Print the data below exactly, but only the lines from the one containing "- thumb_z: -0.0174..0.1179" down to the one containing "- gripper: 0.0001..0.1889", inclusive.

(Dataset items)
╔══

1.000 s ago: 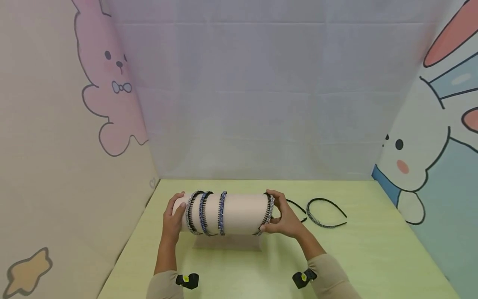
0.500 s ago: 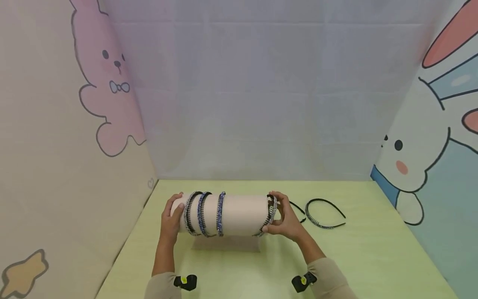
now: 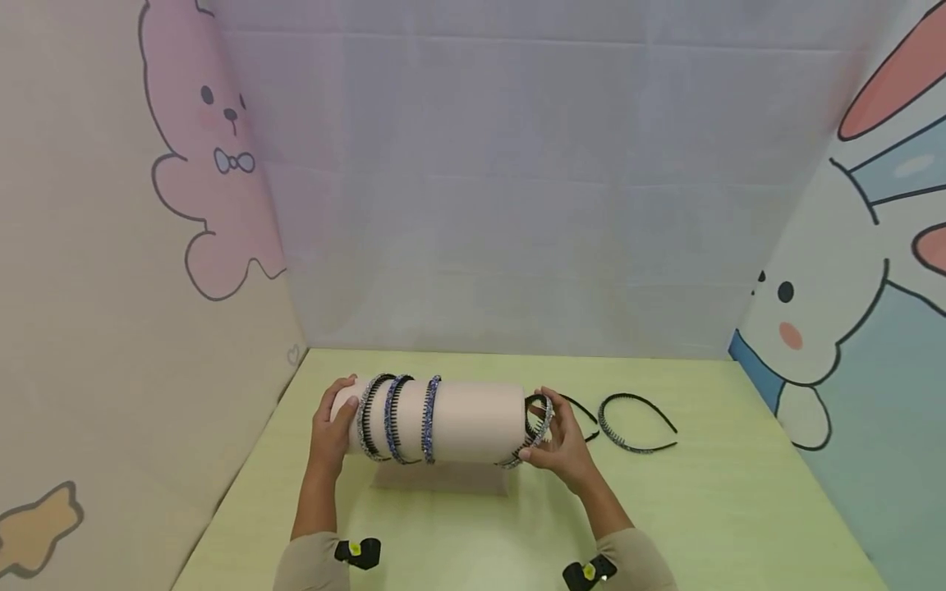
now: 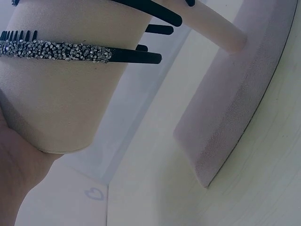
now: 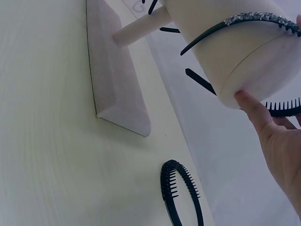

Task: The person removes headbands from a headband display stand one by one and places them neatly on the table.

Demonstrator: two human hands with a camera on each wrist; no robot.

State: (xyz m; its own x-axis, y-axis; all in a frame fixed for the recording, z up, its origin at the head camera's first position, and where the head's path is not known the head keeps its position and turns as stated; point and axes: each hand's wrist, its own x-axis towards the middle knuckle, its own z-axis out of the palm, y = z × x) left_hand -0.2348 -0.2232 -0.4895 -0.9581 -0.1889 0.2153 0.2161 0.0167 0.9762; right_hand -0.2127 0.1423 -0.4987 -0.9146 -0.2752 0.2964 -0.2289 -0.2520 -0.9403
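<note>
A cream padded cylinder (image 3: pixel 476 423) lies sideways on a stand with a low base (image 3: pixel 442 478). My left hand (image 3: pixel 330 431) grips its left end, thumb in front. Near that end sit a silver rhinestone headband (image 3: pixel 365 423) and two blue ones, the outer blue headband (image 3: pixel 429 423) closest to the middle. At the right end, my right hand (image 3: pixel 565 447) holds another silver rhinestone headband (image 3: pixel 547 419), tilted and partly past the cylinder's end. In the right wrist view its black tips (image 5: pixel 200 81) straddle the cylinder, and the thumb (image 5: pixel 251 106) touches the end face.
Right of the stand, a toothed headband (image 3: pixel 604 427) lies on the pale green table (image 3: pixel 709 509). Another black headband (image 3: pixel 584 406) lies partly hidden behind my right hand. Walls with cartoon rabbits (image 3: pixel 787 328) flank both sides; a pale curtain hangs behind.
The silver headband at the right end has shifted rightward and tilted, its top now beyond the cylinder's end. My right hand moved with it; my left keeps its grip.
</note>
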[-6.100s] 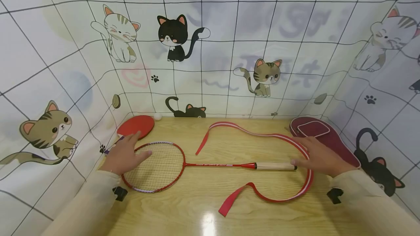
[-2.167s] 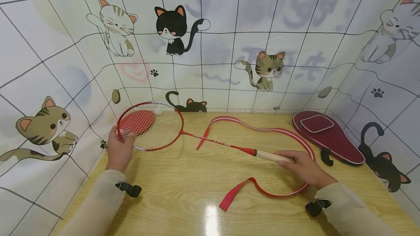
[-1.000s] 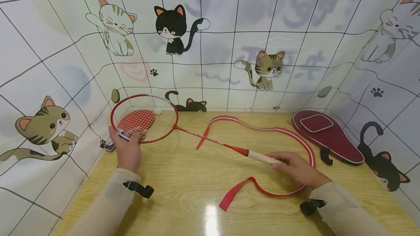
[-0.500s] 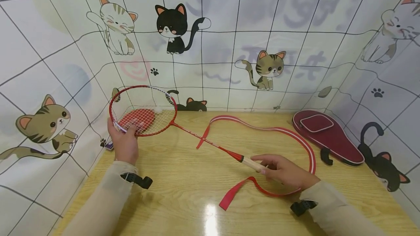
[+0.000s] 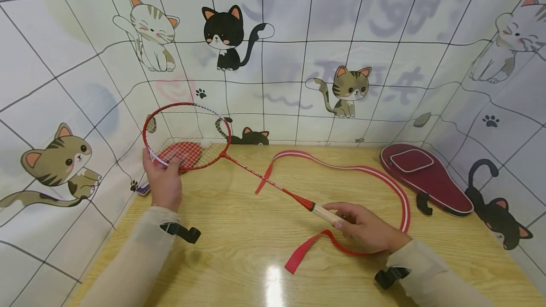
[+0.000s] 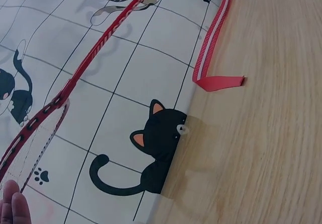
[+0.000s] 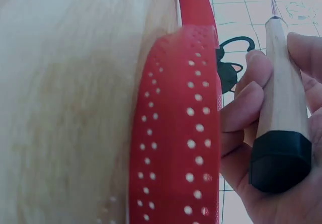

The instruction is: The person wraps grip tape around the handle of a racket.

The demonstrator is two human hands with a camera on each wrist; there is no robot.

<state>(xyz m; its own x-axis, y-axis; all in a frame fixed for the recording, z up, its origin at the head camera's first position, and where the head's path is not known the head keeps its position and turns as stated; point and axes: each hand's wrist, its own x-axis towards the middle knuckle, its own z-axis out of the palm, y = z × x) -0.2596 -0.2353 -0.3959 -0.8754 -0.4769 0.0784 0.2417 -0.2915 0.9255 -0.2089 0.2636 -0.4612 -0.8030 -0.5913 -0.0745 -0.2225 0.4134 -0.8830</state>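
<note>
The badminton racket (image 5: 256, 173) hung tilted above the table (image 5: 239, 250), left hand (image 5: 165, 184) pinching its rim, right hand (image 5: 364, 225) curled around its handle (image 5: 327, 215). A red paddle (image 5: 194, 149) showed through the strings. The maroon case (image 5: 431, 179) lay far right, contents hidden. Since half a second earlier, the racket's head had risen slightly

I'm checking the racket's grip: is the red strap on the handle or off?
Off: the red strap lies curved on the table, and the pale handle shows bare.
</note>
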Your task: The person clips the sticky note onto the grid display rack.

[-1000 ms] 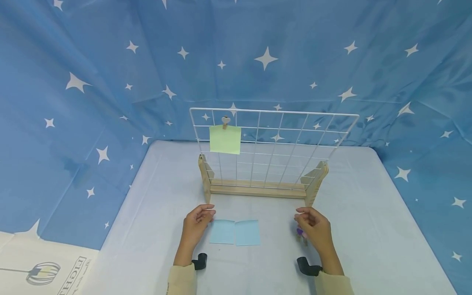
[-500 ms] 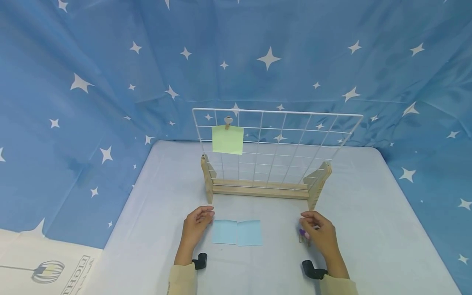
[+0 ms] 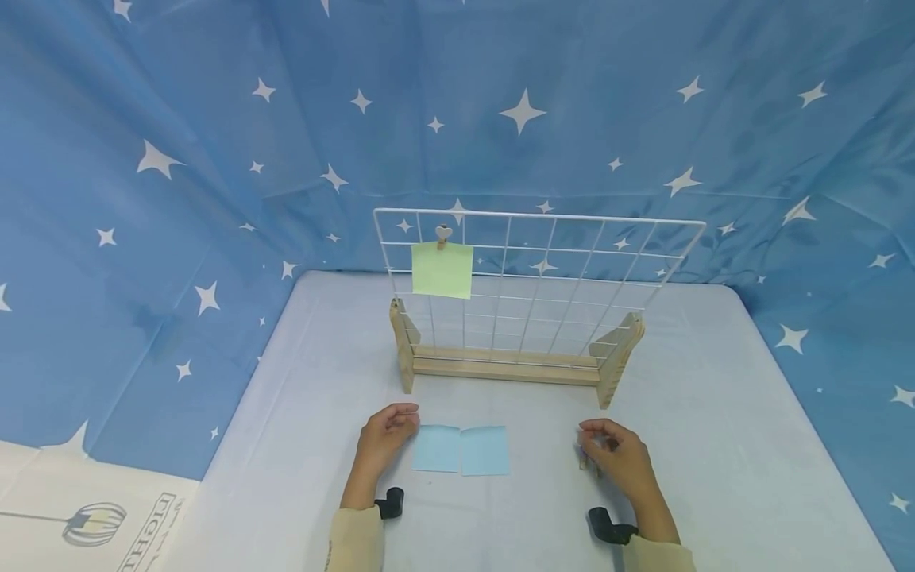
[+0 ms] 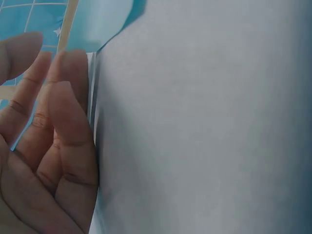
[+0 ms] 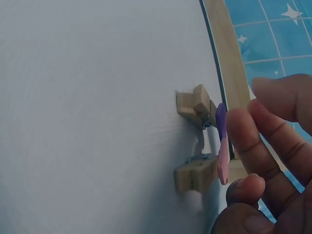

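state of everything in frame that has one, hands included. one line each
left hand: fingers loosely bent, no grip seen, beside left blue note
right hand: fingers loosely bent, beside the clips, contact unclear
left blue note, right blue note: unclipped, side by side on table
purple clip, pink clip: on table, holding nothing visible
heart clip: fastened at green note's top edge
green note: hanging
wire grid: standing in wooden stand
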`<action>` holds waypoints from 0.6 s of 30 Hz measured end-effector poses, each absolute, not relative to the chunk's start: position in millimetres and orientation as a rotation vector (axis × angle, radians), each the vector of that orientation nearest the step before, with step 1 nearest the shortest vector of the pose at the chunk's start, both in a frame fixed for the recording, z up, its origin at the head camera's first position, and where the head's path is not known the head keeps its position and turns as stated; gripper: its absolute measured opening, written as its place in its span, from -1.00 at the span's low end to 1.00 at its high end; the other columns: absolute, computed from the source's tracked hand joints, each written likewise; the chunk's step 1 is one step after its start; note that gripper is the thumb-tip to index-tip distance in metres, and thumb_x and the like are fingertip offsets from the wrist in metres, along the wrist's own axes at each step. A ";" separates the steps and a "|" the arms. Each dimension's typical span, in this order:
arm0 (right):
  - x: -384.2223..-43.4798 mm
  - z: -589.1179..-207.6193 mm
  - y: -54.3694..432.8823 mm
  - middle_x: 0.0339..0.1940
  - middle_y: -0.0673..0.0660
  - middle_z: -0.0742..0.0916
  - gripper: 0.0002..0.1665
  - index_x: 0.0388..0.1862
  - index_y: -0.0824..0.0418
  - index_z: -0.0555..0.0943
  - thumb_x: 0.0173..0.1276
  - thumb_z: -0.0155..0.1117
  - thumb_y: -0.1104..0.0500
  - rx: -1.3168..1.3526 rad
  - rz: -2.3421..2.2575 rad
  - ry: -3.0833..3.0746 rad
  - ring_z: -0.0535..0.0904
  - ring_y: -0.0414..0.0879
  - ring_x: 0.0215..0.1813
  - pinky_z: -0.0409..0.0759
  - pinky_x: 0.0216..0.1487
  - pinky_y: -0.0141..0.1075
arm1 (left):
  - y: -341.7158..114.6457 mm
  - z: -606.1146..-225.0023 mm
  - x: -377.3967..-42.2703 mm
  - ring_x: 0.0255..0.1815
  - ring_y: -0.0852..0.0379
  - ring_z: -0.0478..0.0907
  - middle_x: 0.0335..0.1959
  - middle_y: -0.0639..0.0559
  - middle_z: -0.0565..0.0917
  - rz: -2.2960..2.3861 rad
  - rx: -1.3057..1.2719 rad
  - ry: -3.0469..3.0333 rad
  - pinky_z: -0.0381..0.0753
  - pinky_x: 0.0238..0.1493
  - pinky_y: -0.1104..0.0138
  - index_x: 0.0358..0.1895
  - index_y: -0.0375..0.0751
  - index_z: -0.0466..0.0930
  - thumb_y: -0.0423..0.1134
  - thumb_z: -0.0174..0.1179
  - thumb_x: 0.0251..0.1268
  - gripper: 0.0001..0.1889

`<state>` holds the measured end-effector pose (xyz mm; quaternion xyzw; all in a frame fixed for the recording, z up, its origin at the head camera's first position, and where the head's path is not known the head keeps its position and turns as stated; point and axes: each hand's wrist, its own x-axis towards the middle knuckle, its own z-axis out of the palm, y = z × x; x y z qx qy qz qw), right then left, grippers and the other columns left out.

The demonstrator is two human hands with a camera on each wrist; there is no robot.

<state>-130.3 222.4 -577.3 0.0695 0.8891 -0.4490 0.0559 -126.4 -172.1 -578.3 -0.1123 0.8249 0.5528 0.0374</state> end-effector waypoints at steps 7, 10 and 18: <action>-127.6 -580.3 226.0 -0.11 0.17 0.84 -0.70 0.04 0.33 0.77 0.36 0.56 0.29 0.179 -1.313 2.711 0.40 -0.14 -0.36 0.40 -0.35 -0.33 | -172.0 -579.3 -127.3 -0.05 -0.02 0.77 -0.08 -0.10 0.85 1.647 -0.322 2.529 0.70 0.07 0.15 0.11 -0.30 0.77 -0.32 0.37 0.42 -0.73; -127.2 -580.8 226.3 -0.11 0.17 0.83 -0.68 0.05 0.34 0.77 0.35 0.58 0.28 0.185 -1.292 2.707 0.41 -0.13 -0.35 0.41 -0.35 -0.33 | -171.9 -579.0 -127.7 -0.03 -0.06 0.78 -0.07 -0.13 0.85 1.609 -0.300 2.547 0.73 0.10 0.11 0.10 -0.33 0.76 -0.35 0.39 0.39 -0.73; -126.4 -582.5 227.1 -0.24 0.09 0.71 -0.73 0.01 0.34 0.80 0.37 0.56 0.27 0.162 -1.231 2.716 0.42 -0.08 -0.29 0.39 -0.34 -0.31 | -170.3 -577.9 -128.3 -0.11 0.01 0.77 -0.12 -0.08 0.85 1.523 -0.302 2.589 0.72 0.03 0.12 0.05 -0.32 0.78 -0.37 0.42 0.36 -0.75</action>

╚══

- _Expected output_
  - thumb_z: -0.0174..0.1179
  - thumb_x: 0.0251..0.1268
  - gripper: 0.0001..0.1889

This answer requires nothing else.